General News Research — 04 November 2013
Older Australians with mental illness: marginalised and isolated says new research

Inadequate care, poor health, isolation and unstable housing are major concerns for many older people with mental illness according to new research by SANE Australia.

A study by the national mental health charity has found that more support, services and education are needed to appropriately care for our ageing population. bigstockphoto_Severe_Depression_3067531

‘We found from first-hand accounts that there are relatively few support and rehabilitation services aimed at older adults living with mental illness. Caring is often left to generalist aged care staff, who have little, if any, understanding of mental health issues,’ says SANE CEO Jack Heath.

Growing Older, Staying Well – Mental health care for older Australians draws together research, interviews and surveys SANE Australia conducted earlier this year with over 130 people living with mental illness, carers and service providers.

‘Many older Australians have managed their mental illness over a number of years and they’re often pretty resilient; but as they get older, additional challenges impact on their lives,’ Heath explains.

‘As an example, a lack of employment in earlier life can mean this group is less likely to have secure housing or financial resources.
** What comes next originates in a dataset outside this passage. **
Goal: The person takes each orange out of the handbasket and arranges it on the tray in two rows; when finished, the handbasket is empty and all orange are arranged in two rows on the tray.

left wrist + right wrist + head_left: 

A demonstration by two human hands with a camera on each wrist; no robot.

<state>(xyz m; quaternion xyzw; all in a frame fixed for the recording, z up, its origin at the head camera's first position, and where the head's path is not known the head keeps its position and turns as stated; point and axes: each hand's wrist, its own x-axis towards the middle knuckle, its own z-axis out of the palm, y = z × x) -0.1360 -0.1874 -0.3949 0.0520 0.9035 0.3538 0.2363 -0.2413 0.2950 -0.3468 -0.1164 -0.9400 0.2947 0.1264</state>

The death of an aged carer can lead to an urgent need for support and the long-term effects of medication on physical health can also affect people’s independence, stopping them from being able to do the activities they enjoy.

‘These changes may contribute to a deterioration in mental health, but we must remember that mental ill health is not a normal part of ageing.

‘It’s a dangerous misconception that people will automatically become depressed as they grow older. This assumption can prevent health and care workers from identifying older people who aren’t coping well and are in need of additional support,’ explains the SANE CEO.

‘Older people with mental illness can also face a double stigma – being both older AND having a mental illness,’ Heath adds.

As one older Australian told us: ‘I am almost of an age now where I could join a seniors club, and yet my generation – who are not living with mental illness – are more stigmatising than most other people because of all the old conceptions of mental illness.’

‘By listening to the experiences of older people living with mental illness, we found that stable and safe housing, quality health care and opportunities to participate and keep engaged with life, are key to their needs,’ Heath concludes.

SANE Australia released this report on 4 November, 2o13.